[Required work] An image-free reproduction of the data below is needed: print it exactly.

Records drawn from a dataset
▬▬▬

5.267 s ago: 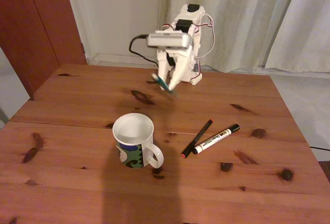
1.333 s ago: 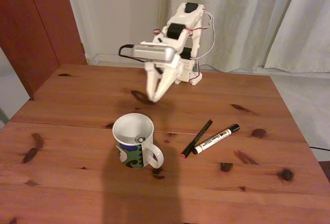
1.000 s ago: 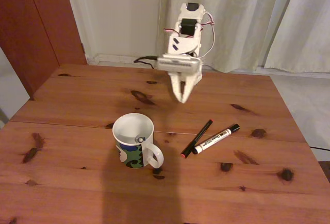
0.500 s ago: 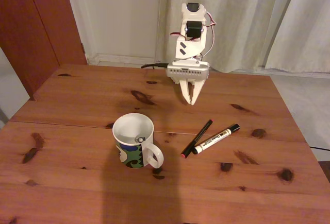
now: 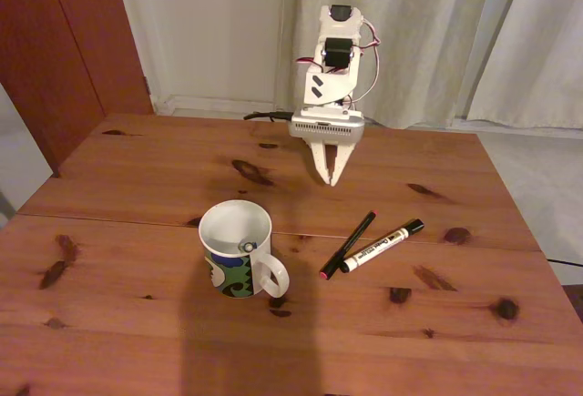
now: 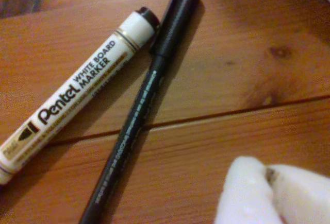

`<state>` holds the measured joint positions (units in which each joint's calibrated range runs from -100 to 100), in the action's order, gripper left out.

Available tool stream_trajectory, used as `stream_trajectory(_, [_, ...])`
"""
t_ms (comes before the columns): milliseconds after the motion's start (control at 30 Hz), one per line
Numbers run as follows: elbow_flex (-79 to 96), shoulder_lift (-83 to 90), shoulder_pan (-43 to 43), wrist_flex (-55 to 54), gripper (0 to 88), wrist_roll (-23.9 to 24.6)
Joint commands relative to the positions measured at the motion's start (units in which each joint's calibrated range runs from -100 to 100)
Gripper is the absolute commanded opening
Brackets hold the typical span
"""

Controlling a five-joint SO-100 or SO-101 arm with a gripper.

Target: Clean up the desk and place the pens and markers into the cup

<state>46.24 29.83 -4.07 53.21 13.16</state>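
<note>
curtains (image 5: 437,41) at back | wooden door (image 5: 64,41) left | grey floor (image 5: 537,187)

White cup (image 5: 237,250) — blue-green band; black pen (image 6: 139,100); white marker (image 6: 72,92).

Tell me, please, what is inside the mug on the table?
Inside the mug, the fixed view shows one small round grey end low against the inner wall near the handle, probably a pen standing in it. The rest of that thing is hidden by the mug's wall.
</note>
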Motion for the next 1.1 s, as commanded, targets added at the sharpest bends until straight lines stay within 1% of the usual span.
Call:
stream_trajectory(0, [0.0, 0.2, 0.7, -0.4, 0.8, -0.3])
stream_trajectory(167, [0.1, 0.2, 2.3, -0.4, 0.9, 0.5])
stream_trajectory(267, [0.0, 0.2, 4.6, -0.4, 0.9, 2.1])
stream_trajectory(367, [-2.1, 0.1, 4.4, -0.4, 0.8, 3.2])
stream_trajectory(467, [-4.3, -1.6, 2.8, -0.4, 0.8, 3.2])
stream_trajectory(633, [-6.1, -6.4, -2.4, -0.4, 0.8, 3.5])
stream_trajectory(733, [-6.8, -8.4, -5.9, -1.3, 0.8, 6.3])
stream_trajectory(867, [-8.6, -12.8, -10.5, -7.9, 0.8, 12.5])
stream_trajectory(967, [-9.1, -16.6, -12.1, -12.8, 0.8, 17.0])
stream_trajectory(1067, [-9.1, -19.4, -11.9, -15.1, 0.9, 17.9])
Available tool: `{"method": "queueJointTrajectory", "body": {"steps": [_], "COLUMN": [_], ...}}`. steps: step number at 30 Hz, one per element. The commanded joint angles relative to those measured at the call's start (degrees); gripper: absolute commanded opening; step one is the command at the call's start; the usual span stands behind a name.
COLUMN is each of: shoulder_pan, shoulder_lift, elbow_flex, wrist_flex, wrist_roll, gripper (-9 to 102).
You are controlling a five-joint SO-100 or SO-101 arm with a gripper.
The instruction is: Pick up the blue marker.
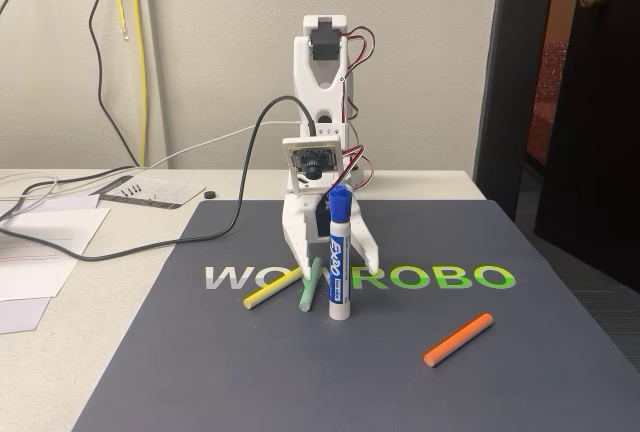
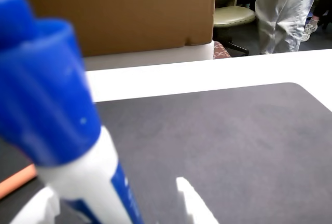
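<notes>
Even indoor light, blurred wrist close-up

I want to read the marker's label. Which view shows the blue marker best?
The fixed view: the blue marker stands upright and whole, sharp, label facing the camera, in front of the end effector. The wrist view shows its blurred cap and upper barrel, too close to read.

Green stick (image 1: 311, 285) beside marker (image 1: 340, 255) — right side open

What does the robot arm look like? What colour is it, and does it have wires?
The arm is made of chunky white plastic pieces. Thin red and black wires loop along its right side in the fixed view, and a thick black cable curves away to the left. A small camera sits in a square white frame. Two white fingers spread out at the bottom.
</notes>
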Motion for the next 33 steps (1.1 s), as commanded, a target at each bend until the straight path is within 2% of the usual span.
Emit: {"method": "queueJointTrajectory", "body": {"steps": [1,24,33], "shoulder_pan": [0.3,-2.5,-2.4], "shoulder_lift": [2.5,2.9,2.8], "elbow_flex": [0.6,1.1,1.1], "wrist_flex": [-1.4,-2.4,-2.4], "wrist_roll": [0.1,-1.5,-1.8], "gripper": [28,26,18]}}
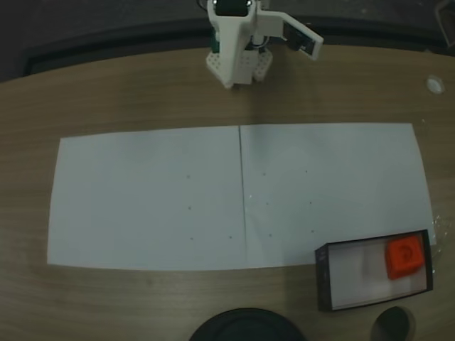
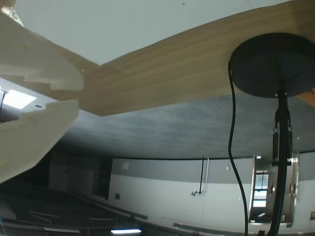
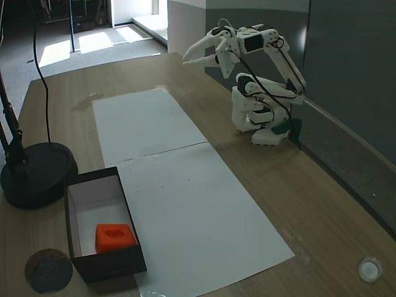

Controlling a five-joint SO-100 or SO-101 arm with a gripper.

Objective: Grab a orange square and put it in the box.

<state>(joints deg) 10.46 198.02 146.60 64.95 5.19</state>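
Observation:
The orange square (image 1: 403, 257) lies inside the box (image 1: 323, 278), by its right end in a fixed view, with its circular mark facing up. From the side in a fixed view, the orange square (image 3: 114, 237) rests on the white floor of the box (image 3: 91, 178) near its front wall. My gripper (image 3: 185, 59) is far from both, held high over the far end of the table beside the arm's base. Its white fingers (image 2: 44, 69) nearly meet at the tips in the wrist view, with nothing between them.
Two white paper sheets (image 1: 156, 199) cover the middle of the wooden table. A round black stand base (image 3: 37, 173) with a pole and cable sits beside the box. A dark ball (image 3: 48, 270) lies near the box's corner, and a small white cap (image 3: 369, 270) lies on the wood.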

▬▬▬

[Solution to this task]
5.267 s ago: 
1.333 s ago: 
1.000 s ago: 
0.500 s ago: 
now: 
now: 

`<state>` holds the measured joint positions (units in which each joint's calibrated range runs from -100 to 100), in the action's order, gripper left out.

Available tool stream_trajectory, used as `stream_trajectory(_, [_, ...])`
"""
t_ms (comes before the columns): milliseconds after the motion's start (control at 30 Hz), one per line
Numbers run as follows: elbow_flex (-79 to 96), shoulder_lift (-83 to 90), shoulder_pan (-43 to 43), wrist_flex (-55 to 54), gripper (0 to 88), wrist_roll (-23.9 to 24.6)
Joint commands relative to the positions measured at the motion's start (units in which each joint's calibrated range runs from -100 to 100)
Gripper is the absolute commanded opening
Brackets hold the typical span
"""

Controlling a five-joint SO-100 or SO-101 arm with a gripper.

Target: Clean up the desk and place the pens and markers into the cup

<state>46.24 29.83 -4.07 53.21 13.16</state>
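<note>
curtains (image 5: 437,41) at back | wooden door (image 5: 64,41) left | grey floor (image 5: 537,187)

White cup (image 5: 237,250) — blue-green band; black pen (image 6: 139,100); white marker (image 6: 72,92).

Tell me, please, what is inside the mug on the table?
Inside the mug, the fixed view shows one small round grey end low against the inner wall near the handle, probably a pen standing in it. The rest of that thing is hidden by the mug's wall.
</note>
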Motion for the next 1.1 s, as commanded, targets added at the sharpest bends until straight lines stay within 1% of the usual span.
Call:
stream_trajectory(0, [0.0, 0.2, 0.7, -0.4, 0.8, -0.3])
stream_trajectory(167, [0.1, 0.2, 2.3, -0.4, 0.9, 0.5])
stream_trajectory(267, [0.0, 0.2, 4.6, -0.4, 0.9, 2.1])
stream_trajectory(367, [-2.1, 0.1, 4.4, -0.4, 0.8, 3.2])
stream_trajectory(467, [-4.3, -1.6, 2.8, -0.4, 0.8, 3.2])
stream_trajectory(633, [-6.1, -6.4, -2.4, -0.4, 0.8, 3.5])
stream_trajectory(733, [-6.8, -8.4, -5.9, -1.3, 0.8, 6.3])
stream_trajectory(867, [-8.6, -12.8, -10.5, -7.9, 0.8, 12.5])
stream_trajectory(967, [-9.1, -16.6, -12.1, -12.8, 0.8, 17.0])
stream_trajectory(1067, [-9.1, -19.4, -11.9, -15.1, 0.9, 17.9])
Available tool: `{"method": "queueJointTrajectory", "body": {"steps": [_], "COLUMN": [_], ...}}`. steps: step number at 30 Hz, one per element. The commanded joint angles relative to those measured at the call's start (degrees); gripper: absolute commanded opening; step one is the command at the call's start; the usual span stands behind a name.
COLUMN is each of: shoulder_pan, shoulder_lift, elbow_flex, wrist_flex, wrist_roll, gripper (-9 to 102).
You are controlling a five-joint SO-100 or SO-101 arm with a gripper.
The instruction is: Pick up the blue marker.
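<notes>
Even indoor light, blurred wrist close-up

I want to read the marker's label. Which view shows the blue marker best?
The fixed view: the blue marker stands upright and whole, sharp, label facing the camera, in front of the end effector. The wrist view shows its blurred cap and upper barrel, too close to read.

Green stick (image 1: 311, 285) beside marker (image 1: 340, 255) — right side open

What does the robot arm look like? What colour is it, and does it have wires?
The arm is made of chunky white plastic pieces. Thin red and black wires loop along its right side in the fixed view, and a thick black cable curves away to the left. A small camera sits in a square white frame. Two white fingers spread out at the bottom.
</notes>
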Motion for the next 33 steps (1.1 s), as commanded, a target at each bend until the straight path is within 2% of the usual span.
Emit: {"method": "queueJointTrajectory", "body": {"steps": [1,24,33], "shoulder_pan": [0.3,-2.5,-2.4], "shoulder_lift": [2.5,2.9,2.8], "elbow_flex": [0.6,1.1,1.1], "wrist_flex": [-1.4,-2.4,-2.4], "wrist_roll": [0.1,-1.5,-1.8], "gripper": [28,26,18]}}

Controlling a five-joint SO-100 or SO-101 arm with a gripper.

Objective: Grab a orange square and put it in the box.

<state>(joints deg) 10.46 198.02 146.60 64.95 5.19</state>
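Observation:
The orange square (image 1: 403, 257) lies inside the box (image 1: 323, 278), by its right end in a fixed view, with its circular mark facing up. From the side in a fixed view, the orange square (image 3: 114, 237) rests on the white floor of the box (image 3: 91, 178) near its front wall. My gripper (image 3: 185, 59) is far from both, held high over the far end of the table beside the arm's base. Its white fingers (image 2: 44, 69) nearly meet at the tips in the wrist view, with nothing between them.
Two white paper sheets (image 1: 156, 199) cover the middle of the wooden table. A round black stand base (image 3: 37, 173) with a pole and cable sits beside the box. A dark ball (image 3: 48, 270) lies near the box's corner, and a small white cap (image 3: 369, 270) lies on the wood.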

The answer was written out completely.